The Russian Navy.—Even the Soviet Government apparently believes in the Cromwellian doctrine of keeping your powder dry. The Red Army, of course, is chiefly maintained for the purpose of supporting the present regime, and it is more for the purposes of political distraction at home that it is employed on other adventures. The Russian Navy, not being necessary in this role, has been allowed to lapse into a condition of neglect and disorganization without precedent in the history of fighting fleets. But apparently an awakening is taking place, and the Soviet Government is beginning to realize that sea power cannot wholly be left out of its calculations.
This, at any rate, is suggested by the negotiations which Russia has opened with a view to regaining various ships of which the British Navy took possession during 1918. These consist of several ice-breakers, which arc indispensable auxiliaries to the Russian Baltic fleet, and the five-funnelled cruiser Askold, which was such a familiar occupant of Mudros Harbor during the Dardanelles operations. It is very difficult to form any idea of Russian naval strength from a reference to the official text-books, because, although some very formidable dreadnoughts were building when the war broke out, there is no data as to the stage of progress reached in most of these, whilst the condition of dilapidation of the older ships of the fleet renders it impossible to even approximately assess their fighting value.—Naval and Military Record, 15 September, 1921.

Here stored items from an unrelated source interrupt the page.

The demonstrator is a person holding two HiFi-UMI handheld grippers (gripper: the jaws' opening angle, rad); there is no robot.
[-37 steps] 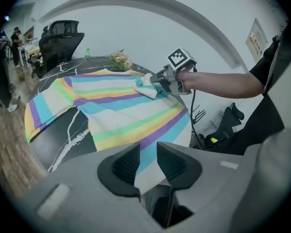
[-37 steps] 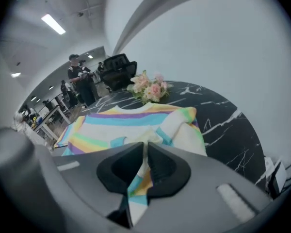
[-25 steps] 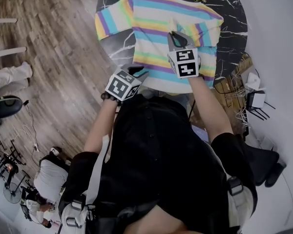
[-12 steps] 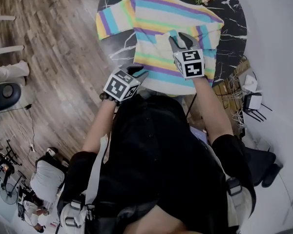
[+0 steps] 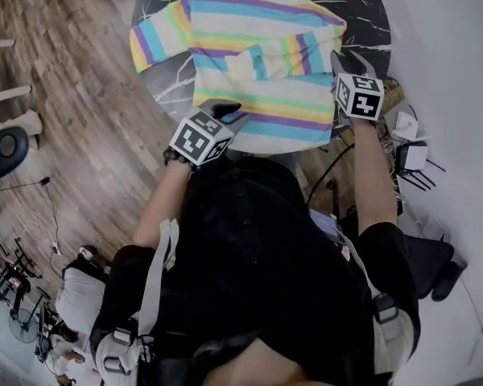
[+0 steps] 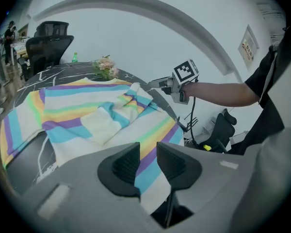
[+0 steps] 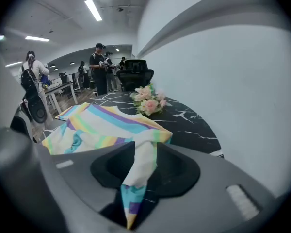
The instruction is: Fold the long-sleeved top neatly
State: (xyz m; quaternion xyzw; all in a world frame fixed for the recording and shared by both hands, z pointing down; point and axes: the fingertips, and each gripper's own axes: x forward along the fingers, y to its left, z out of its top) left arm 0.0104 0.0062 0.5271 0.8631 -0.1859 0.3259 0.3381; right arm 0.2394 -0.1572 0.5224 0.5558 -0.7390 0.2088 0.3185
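Working on the long-sleeved top (image 5: pixel 258 22) spread on the table (image 5: pixel 364 22). Holding the right gripper (image 5: pixel 350 61) at its right edge, jaws apart though just closing slightly, cloth between them unclamped; poising the left gripper (image 5: pixel 223 109) narrowly open at the near hem. Probably risking a crooked fold by pinching one layer or dragging the crossed sleeve (image 5: pixel 262 59).

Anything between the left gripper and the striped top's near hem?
Nothing visible. The left gripper sits at the near hem of the pastel-striped long-sleeved top on the round black marble table; the hem shows through its parted jaws.
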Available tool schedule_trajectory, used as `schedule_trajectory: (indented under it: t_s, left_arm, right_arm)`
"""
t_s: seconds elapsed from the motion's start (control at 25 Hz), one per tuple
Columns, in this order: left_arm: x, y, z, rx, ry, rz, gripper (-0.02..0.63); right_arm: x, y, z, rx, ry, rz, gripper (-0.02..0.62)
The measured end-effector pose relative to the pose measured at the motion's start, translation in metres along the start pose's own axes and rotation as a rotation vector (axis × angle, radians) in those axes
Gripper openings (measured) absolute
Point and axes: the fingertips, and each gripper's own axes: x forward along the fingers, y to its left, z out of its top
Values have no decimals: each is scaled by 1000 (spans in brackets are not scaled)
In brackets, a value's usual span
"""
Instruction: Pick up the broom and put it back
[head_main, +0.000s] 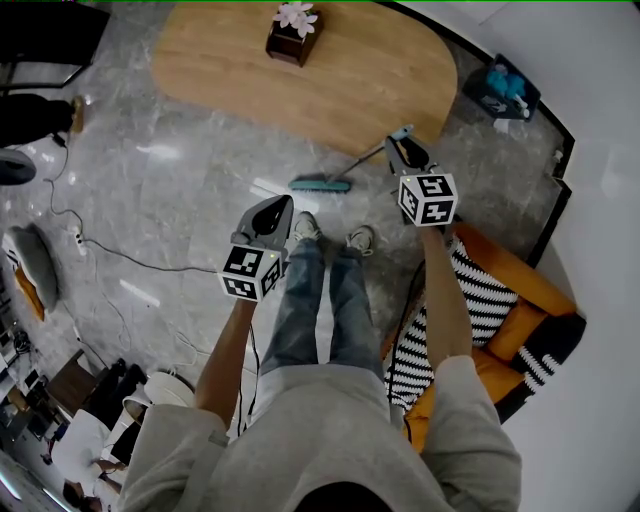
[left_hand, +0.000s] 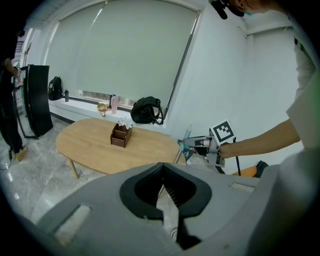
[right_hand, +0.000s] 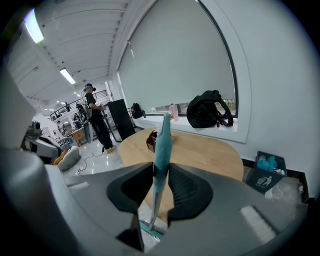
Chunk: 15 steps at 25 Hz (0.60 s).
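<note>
The person's jeans (head_main: 320, 300) and 2 shoes (head_main: 333, 236) stand on the grey marble floor (head_main: 170, 180). An orange chair (head_main: 510, 300) with a striped cushion (head_main: 470, 300) sits just beside the right leg.

The left gripper (head_main: 280, 207) hangs in front of the left knee. In the left gripper view its 2 jaws meet at the tips with nothing between them (left_hand: 162, 168).

The right gripper (head_main: 400, 148) is held further forward, near the edge of the table (head_main: 230, 70). In the right gripper view its 2 jaws are clamped on the pale blue grip of the broom (right_hand: 163, 140), which runs straight up between the pads.

In the head view the broom (head_main: 358, 162) slants from the right gripper down to its teal head (head_main: 320, 184). The head rests on the floor just in front of the shoes, close to the table's near edge.

On the far side of the oval wooden table stands 1 dark box with flowers (head_main: 293, 38). A dark bin (head_main: 500, 90) sits by the wall to the right of the table. A black backpack (right_hand: 211, 114) lies on the window ledge behind it, and another person (right_hand: 96, 122) stands far off in the room.
</note>
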Motion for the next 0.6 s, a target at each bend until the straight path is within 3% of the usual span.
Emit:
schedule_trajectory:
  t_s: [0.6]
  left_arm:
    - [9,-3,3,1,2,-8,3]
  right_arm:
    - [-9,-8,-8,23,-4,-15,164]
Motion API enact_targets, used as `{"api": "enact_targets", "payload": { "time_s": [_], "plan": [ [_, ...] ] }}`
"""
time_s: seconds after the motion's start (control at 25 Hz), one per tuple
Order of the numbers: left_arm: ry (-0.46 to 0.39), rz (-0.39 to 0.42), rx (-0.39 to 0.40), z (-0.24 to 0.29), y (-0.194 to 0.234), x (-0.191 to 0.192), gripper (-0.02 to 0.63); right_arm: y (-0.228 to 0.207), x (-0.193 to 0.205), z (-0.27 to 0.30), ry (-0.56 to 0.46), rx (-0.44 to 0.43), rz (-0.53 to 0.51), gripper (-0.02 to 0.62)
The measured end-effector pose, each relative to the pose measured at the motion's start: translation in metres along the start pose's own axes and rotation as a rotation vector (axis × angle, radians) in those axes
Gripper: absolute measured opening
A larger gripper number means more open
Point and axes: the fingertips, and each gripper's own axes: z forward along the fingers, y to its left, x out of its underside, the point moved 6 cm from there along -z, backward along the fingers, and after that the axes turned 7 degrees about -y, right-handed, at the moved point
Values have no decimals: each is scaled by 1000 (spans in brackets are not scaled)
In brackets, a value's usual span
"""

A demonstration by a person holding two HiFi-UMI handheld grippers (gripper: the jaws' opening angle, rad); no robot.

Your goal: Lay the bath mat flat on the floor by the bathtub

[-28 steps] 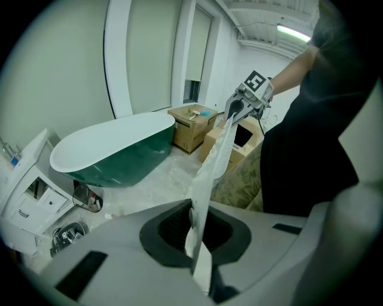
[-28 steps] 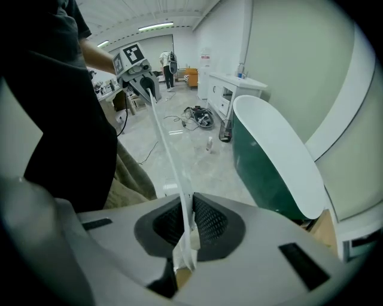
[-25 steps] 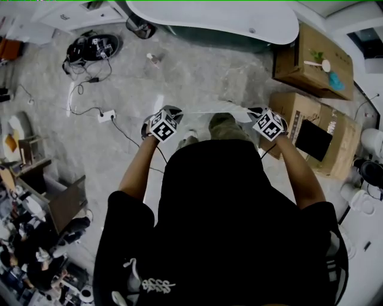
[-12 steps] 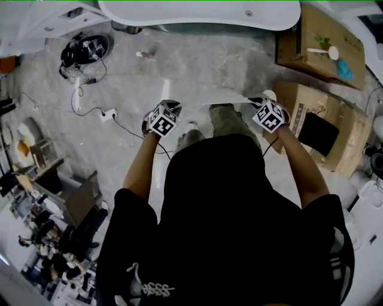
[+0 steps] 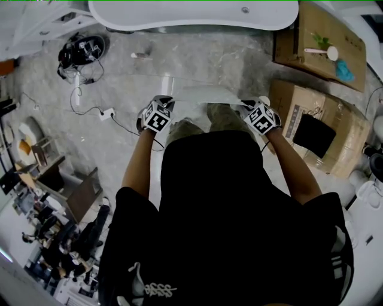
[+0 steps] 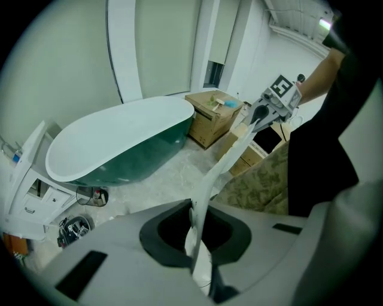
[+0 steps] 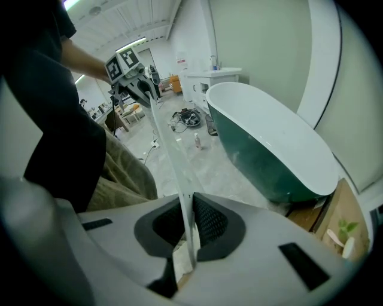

The Dutch Shipping Combine.—It is not quite clear how far the arrangement between the principal Dutch companies is an amalgation of all interests. The reports speak of their pooling their surplus tonnage. But as the capital of the new organization—which is to be called the United Netherlands Steam Navigation Company—is to be no less than ten millions sterling, it is clear enough that it is to be a very big thing. Moreover, the fact that the companies concerned are thus brought into so close a relationship will make it certain that, whether actually amalgamated or not, they will hereafter work in close union. The raison d’être of the operation seems to ht a recognition of the fact that at the present time there is not enough profitable employment for all the ships owned by the constituent companies on the routes which they have hitherto traded. They accordingly propose to open up new routes in directions not previously served by them, wherever inducement seems to offer. The six companies concerned are (1) the Royal Netherlands Steamship Company; (2) the Steam Navigation Company of the Netherlands; (3) the Holland-America Line; (4) the Rotterdam Lloyd; (5) Messrs. Phillip van Ommeren; and (6) Messrs. van Nieveldt Goudriaan and Co. The Chairman of the combine is Mr. van der Houven van Dort.—The Marine Engineer and Naval Architect, September, 1921.